======== Dataset records ========

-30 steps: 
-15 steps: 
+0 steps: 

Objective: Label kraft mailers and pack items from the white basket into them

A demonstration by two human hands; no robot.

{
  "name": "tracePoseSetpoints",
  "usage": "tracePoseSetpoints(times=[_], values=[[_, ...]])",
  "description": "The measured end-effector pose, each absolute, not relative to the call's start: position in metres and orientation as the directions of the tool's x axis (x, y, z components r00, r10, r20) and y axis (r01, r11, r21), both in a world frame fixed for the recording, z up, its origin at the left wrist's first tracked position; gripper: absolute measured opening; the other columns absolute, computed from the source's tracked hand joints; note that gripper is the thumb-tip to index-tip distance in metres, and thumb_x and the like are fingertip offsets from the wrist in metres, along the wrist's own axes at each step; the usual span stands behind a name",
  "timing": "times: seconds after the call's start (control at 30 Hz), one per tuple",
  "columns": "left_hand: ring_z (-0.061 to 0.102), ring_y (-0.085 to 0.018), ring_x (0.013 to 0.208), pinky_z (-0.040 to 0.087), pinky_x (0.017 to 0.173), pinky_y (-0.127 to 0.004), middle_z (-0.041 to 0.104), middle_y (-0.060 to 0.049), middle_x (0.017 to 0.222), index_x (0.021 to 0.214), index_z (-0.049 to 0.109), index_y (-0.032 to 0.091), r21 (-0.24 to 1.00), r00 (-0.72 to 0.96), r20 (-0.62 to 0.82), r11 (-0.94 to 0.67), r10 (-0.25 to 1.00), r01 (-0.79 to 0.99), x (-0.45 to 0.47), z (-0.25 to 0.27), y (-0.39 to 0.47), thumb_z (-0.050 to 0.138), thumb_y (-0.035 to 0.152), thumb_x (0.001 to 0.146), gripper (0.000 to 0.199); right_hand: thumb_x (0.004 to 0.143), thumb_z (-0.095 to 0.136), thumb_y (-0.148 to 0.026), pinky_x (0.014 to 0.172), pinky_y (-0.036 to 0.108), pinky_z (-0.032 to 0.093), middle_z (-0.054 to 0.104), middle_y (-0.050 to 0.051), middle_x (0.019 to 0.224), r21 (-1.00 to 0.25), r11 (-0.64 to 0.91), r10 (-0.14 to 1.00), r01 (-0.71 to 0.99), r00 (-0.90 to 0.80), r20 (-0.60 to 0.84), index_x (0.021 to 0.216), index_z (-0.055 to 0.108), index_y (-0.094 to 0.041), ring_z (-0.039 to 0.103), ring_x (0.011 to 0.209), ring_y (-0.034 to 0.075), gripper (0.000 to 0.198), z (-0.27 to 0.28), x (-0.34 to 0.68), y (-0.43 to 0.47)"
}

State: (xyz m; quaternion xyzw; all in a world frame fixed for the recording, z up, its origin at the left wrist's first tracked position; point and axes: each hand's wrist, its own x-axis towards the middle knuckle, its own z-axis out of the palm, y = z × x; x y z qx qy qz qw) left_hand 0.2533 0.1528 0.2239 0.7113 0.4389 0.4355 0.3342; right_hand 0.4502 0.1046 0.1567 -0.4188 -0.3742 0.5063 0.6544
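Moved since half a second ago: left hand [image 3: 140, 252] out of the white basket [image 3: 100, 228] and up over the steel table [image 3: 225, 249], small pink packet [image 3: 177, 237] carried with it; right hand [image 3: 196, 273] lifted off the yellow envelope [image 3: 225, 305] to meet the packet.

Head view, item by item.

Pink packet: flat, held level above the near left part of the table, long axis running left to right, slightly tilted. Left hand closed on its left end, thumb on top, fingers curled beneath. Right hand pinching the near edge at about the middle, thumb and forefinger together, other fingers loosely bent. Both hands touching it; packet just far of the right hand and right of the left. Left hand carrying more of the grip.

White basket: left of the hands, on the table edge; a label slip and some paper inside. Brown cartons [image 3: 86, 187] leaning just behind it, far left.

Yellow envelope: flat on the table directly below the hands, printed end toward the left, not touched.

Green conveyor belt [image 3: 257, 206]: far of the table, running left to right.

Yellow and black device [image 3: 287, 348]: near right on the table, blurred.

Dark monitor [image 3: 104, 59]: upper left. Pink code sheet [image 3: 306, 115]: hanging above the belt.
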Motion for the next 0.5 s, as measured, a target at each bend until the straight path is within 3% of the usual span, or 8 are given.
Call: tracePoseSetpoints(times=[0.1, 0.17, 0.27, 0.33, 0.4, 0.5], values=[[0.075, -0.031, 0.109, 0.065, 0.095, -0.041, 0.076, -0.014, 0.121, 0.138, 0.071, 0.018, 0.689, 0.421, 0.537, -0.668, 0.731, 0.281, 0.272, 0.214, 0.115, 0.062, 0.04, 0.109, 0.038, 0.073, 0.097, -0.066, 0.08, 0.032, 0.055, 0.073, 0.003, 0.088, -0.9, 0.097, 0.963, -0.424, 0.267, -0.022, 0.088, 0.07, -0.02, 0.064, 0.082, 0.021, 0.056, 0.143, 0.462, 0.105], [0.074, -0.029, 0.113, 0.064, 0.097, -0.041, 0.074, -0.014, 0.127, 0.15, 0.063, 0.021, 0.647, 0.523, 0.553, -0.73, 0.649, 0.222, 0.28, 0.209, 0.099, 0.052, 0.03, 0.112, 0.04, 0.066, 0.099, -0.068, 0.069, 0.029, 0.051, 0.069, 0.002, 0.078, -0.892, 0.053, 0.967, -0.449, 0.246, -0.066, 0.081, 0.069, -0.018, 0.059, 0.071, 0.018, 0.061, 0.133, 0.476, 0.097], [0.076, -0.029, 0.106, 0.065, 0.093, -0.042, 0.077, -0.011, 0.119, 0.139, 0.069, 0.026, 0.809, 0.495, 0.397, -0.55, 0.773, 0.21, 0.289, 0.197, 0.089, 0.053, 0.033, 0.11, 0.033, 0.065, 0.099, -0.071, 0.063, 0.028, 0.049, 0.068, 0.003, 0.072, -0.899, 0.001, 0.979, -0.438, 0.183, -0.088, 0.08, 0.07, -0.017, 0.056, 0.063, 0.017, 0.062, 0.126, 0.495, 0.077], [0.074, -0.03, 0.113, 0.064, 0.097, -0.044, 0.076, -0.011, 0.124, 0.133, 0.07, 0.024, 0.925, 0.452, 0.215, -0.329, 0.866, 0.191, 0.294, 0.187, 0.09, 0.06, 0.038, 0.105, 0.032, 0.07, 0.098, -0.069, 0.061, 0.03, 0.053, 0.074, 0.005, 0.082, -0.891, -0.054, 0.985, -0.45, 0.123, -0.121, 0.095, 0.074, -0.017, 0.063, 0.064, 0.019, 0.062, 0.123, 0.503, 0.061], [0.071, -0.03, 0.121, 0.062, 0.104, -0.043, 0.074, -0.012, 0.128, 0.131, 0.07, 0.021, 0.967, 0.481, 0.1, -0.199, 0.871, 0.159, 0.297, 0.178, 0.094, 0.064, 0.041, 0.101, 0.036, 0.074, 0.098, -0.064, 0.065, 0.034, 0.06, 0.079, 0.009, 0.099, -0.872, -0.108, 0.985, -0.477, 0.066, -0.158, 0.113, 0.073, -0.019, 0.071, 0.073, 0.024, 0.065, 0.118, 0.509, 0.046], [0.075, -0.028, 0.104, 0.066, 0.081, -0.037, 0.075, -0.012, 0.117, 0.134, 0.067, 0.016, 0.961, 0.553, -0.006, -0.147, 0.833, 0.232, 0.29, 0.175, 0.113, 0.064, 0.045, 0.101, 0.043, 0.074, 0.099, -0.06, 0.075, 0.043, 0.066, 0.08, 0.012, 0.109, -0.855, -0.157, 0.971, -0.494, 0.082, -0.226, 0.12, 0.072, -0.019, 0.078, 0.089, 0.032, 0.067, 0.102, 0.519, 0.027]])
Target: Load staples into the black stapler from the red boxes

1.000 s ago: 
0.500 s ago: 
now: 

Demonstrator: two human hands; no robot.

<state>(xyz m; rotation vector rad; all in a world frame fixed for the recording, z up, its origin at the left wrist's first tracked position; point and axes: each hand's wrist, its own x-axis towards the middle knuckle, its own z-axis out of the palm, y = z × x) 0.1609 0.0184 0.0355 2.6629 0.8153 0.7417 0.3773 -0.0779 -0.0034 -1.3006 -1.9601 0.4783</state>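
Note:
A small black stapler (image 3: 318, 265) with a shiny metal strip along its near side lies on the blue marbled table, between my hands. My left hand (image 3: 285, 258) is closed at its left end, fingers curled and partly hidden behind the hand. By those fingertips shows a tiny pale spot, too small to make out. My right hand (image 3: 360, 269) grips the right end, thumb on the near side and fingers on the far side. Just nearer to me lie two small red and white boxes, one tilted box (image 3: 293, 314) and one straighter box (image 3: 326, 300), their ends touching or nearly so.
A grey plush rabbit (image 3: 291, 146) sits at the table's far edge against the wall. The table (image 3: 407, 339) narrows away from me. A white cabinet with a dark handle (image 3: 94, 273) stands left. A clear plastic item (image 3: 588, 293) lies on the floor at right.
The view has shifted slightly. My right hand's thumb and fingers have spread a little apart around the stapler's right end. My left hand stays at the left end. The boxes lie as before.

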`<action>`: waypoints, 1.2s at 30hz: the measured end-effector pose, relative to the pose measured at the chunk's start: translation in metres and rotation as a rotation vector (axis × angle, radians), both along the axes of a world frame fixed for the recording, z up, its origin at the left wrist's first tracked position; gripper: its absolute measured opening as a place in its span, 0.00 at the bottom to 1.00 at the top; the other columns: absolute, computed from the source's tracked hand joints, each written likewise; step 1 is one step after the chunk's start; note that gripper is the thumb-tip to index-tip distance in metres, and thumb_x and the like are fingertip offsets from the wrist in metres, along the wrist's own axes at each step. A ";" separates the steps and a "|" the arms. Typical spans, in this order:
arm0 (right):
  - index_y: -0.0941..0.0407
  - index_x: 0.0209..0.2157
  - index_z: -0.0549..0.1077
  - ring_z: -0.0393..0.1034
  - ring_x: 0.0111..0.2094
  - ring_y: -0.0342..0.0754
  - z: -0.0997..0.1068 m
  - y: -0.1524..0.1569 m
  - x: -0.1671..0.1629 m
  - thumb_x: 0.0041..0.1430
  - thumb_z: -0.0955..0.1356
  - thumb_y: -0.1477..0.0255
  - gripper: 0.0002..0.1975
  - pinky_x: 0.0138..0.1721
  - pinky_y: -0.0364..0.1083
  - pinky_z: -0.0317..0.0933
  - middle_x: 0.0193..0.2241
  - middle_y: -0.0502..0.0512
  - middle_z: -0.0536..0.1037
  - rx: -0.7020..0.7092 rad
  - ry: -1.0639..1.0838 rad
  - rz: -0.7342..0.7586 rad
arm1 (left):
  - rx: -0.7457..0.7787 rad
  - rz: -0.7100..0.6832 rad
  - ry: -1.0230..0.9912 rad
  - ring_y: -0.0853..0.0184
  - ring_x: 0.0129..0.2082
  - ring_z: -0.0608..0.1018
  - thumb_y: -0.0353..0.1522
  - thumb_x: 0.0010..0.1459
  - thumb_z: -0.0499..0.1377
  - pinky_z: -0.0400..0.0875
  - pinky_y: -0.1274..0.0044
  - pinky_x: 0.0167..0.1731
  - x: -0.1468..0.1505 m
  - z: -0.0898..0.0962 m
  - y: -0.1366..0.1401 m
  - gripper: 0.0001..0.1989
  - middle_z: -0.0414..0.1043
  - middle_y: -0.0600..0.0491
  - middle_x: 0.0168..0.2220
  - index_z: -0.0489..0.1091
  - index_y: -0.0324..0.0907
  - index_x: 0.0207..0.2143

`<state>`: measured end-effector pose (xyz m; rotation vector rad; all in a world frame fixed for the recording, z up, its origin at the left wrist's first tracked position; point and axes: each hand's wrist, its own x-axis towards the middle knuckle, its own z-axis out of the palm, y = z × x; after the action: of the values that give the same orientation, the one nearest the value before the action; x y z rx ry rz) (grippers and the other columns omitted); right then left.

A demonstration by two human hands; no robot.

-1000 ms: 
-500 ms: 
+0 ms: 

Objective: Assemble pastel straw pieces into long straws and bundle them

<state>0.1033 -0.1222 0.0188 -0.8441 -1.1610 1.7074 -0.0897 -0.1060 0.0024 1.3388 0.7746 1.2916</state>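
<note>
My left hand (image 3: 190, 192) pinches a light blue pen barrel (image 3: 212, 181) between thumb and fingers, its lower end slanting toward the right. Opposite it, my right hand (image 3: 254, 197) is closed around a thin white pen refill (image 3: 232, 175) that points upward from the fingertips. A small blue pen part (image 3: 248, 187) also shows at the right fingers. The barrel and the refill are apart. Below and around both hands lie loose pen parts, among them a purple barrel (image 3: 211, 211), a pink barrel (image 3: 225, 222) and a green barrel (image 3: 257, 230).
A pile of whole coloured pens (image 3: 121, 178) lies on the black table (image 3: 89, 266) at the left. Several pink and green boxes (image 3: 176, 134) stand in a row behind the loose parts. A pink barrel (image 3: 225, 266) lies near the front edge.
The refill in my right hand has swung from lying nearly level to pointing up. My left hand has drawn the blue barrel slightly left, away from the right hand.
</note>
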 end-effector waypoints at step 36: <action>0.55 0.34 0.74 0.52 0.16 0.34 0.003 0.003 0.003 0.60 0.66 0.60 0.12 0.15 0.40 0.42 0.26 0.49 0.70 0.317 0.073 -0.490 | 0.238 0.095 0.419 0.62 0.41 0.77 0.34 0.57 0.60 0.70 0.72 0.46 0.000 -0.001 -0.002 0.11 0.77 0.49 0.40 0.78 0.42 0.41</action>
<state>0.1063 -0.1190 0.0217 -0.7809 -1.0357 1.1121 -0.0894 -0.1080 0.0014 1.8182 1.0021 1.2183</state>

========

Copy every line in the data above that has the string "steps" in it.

Solution to this task:
-30 steps: 
-15 steps: 
+0 steps: 
`<action>`: waypoints, 1.2s at 30hz: the measured end-effector pose, relative to the pose measured at the chunk's start: translation in metres and rotation as a rotation vector (axis × angle, radians), both along the axes of a world frame fixed for the recording, z up, its origin at the left wrist's first tracked position; gripper: its absolute measured opening as a place in its span, 0.00 at the bottom to 1.00 at the top; the other columns: absolute, computed from the source's tracked hand joints, each written likewise; step 1 is one step after the chunk's start; note that gripper is the thumb-tip to index-tip distance in metres, and thumb_x and the like are fingertip offsets from the wrist in metres, along the wrist's own axes at each step. A ";" separates the steps and a "|" the arms. Typical spans, in this order:

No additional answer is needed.